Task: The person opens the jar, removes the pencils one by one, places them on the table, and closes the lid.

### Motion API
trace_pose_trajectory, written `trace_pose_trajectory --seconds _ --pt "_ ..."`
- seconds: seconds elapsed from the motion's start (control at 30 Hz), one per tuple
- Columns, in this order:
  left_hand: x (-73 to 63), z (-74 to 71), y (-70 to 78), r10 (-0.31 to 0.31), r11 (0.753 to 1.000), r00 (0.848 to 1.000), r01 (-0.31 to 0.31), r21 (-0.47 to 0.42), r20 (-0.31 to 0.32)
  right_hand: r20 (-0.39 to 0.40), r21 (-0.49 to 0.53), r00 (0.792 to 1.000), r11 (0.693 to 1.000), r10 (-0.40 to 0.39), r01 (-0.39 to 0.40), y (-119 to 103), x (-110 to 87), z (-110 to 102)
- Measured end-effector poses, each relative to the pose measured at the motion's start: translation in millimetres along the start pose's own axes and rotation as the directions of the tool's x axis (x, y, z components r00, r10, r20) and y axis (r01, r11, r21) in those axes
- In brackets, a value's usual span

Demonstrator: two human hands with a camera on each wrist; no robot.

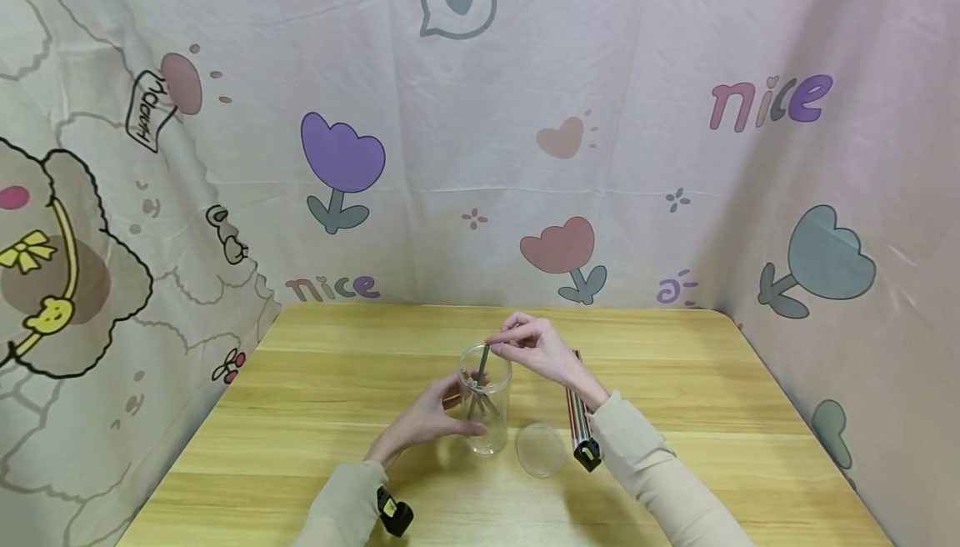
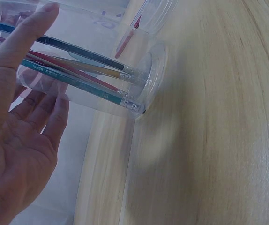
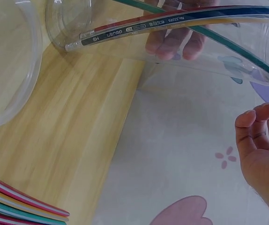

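My left hand (image 1: 431, 415) holds a clear plastic jar (image 1: 491, 440) upright on the table, thumb and fingers on opposite sides of its wall. Several pencils lean inside; the left wrist view shows a green pencil (image 2: 73, 82), a red pencil, a yellow pencil and a dark pencil (image 2: 78, 47), their ends at the jar's base. Over the rim, my right hand (image 1: 542, 350) pinches the top of a green pencil (image 3: 237, 50) that slants down into the jar. The right wrist view shows its other fingers loosely bent outside the mouth.
A clear round lid (image 1: 540, 450) lies flat on the table, right of the jar. Farther right, a row of striped pencils (image 1: 577, 409) lies partly under the right forearm. Printed cloth (image 1: 465, 113) hangs behind the wooden table (image 1: 337, 347) and at both sides.
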State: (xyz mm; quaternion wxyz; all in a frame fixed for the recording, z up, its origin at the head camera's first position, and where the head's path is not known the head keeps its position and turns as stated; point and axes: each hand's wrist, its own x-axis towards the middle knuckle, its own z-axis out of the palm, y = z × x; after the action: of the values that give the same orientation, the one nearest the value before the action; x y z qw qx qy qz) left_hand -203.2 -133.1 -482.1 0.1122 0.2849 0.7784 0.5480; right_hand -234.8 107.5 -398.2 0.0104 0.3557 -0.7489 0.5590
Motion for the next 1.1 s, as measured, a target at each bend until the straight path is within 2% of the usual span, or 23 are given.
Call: trace_pose_trajectory --seconds 0.63,1.1 --pt "-1.1 0.5 0.4 0.001 1.0 1.0 -0.001 -0.008 -0.004 -0.006 -0.05 0.999 0.998 -0.049 0.049 1.4 -0.8 2.8" --pt "-0.4 0.3 1.3 0.005 1.0 1.0 -0.005 -0.004 -0.012 0.001 -0.102 0.991 0.986 -0.135 0.134 2.6 -1.0 3.8"
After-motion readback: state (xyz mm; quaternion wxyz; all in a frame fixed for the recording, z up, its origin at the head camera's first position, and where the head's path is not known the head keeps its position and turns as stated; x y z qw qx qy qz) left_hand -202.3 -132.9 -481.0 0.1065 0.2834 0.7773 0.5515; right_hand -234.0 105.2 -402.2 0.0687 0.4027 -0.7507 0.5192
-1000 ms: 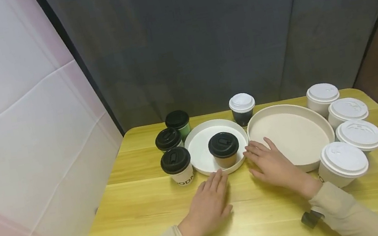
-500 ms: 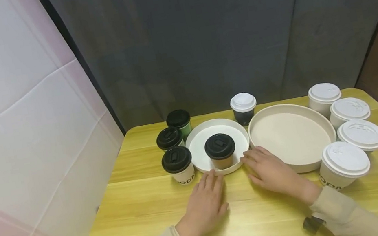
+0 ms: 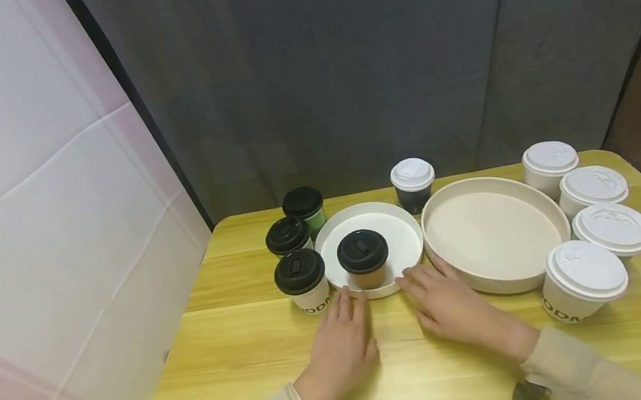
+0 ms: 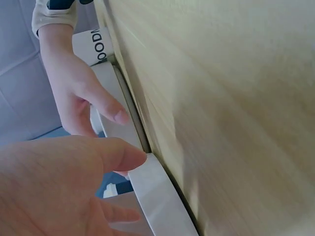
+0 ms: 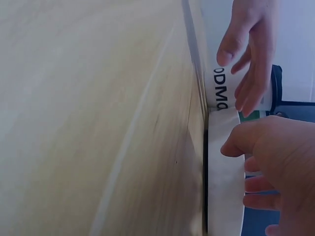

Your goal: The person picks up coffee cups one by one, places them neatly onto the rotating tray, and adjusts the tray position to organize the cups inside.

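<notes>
A paper cup with a black lid and brown body (image 3: 363, 259) stands upright in the smaller white round tray (image 3: 397, 217), near its front. My left hand (image 3: 339, 351) lies at the tray's front left, its extended fingertips at the rim just below the cup. At the front right of the same tray is my right hand (image 3: 460, 307), fingers spread, close to the beige round tray (image 3: 491, 229) too. Neither hand grips anything. In the left wrist view, the left hand (image 4: 54, 184) is beside the tray walls; the right wrist view has the right hand (image 5: 275, 157) beside the white wall.
Several black-lidded cups (image 3: 302, 280) stand left of the white tray. A white-lidded dark cup (image 3: 413, 185) is behind, between the trays. Several white-lidded cups (image 3: 584, 277) line the beige tray's right side. The wooden table (image 3: 247, 372) ends against a dark curtain (image 3: 315, 89).
The brown cup has shifted left within the white tray. Both hands have moved slightly left with it. The other cups and the beige tray stay in place.
</notes>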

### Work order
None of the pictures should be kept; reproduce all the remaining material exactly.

### Answer section
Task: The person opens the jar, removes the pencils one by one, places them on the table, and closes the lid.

### Motion API
trace_pose_trajectory, written `trace_pose_trajectory --seconds _ --pt "_ ..."`
- seconds: seconds elapsed from the motion's start (control at 30 Hz), one per tuple
- Columns, in this order:
  left_hand: x (-73 to 63), z (-74 to 71), y (-70 to 78), r10 (-0.31 to 0.31), r11 (0.753 to 1.000), r00 (0.848 to 1.000), r01 (-0.31 to 0.31), r21 (-0.47 to 0.42), r20 (-0.31 to 0.32)
  right_hand: r20 (-0.39 to 0.40), r21 (-0.49 to 0.53), r00 (0.792 to 1.000), r11 (0.693 to 1.000), r10 (-0.40 to 0.39), r01 (-0.39 to 0.40), y (-119 to 103), x (-110 to 87), z (-110 to 102)
- Measured end-effector poses, each relative to the pose measured at the motion's start: translation in millimetres along the start pose's own axes and rotation as the directions of the tool's x axis (x, y, z components r00, r10, r20) and y axis (r01, r11, r21) in those axes
- In brackets, a value's usual span

Demonstrator: two human hands with a camera on each wrist; no robot.


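My left hand (image 1: 431, 415) holds a clear plastic jar (image 1: 491, 440) upright on the table, thumb and fingers on opposite sides of its wall. Several pencils lean inside; the left wrist view shows a green pencil (image 2: 73, 82), a red pencil, a yellow pencil and a dark pencil (image 2: 78, 47), their ends at the jar's base. Over the rim, my right hand (image 1: 542, 350) pinches the top of a green pencil (image 3: 237, 50) that slants down into the jar. The right wrist view shows its other fingers loosely bent outside the mouth.
A clear round lid (image 1: 540, 450) lies flat on the table, right of the jar. Farther right, a row of striped pencils (image 1: 577, 409) lies partly under the right forearm. Printed cloth (image 1: 465, 113) hangs behind the wooden table (image 1: 337, 347) and at both sides.
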State: (xyz mm; quaternion wxyz; all in a frame fixed for the recording, z up, its origin at the head camera's first position, and where the head's path is not known the head keeps its position and turns as stated; point and axes: each hand's wrist, its own x-axis towards the middle knuckle, its own z-axis out of the palm, y = z × x; after the action: of the values that give the same orientation, the one nearest the value before the action; x y z qw qx qy qz) left_hand -203.2 -133.1 -482.1 0.1122 0.2849 0.7784 0.5480; right_hand -234.8 107.5 -398.2 0.0104 0.3557 -0.7489 0.5590
Motion for the next 1.1 s, as measured, a target at each bend until the straight path is within 2% of the usual span, or 23 are given.
Call: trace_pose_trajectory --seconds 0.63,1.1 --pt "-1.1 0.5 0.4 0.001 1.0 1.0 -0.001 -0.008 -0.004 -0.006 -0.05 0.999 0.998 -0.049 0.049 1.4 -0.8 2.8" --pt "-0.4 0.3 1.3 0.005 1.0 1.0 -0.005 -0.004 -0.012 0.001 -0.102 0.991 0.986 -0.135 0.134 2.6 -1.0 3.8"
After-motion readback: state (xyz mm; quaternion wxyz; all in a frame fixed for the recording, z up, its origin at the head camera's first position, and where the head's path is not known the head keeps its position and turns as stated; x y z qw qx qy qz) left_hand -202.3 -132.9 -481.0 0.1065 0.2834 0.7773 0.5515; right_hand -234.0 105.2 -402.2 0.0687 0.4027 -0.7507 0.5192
-1000 ms: 
-500 ms: 
+0 ms: 
+0 ms: 
+0 ms: 

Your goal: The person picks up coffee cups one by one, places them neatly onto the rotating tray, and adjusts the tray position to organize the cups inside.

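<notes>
A paper cup with a black lid and brown body (image 3: 363, 259) stands upright in the smaller white round tray (image 3: 397, 217), near its front. My left hand (image 3: 339, 351) lies at the tray's front left, its extended fingertips at the rim just below the cup. At the front right of the same tray is my right hand (image 3: 460, 307), fingers spread, close to the beige round tray (image 3: 491, 229) too. Neither hand grips anything. In the left wrist view, the left hand (image 4: 54, 184) is beside the tray walls; the right wrist view has the right hand (image 5: 275, 157) beside the white wall.
Several black-lidded cups (image 3: 302, 280) stand left of the white tray. A white-lidded dark cup (image 3: 413, 185) is behind, between the trays. Several white-lidded cups (image 3: 584, 277) line the beige tray's right side. The wooden table (image 3: 247, 372) ends against a dark curtain (image 3: 315, 89).
The brown cup has shifted left within the white tray. Both hands have moved slightly left with it. The other cups and the beige tray stay in place.
</notes>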

The complete answer has been given.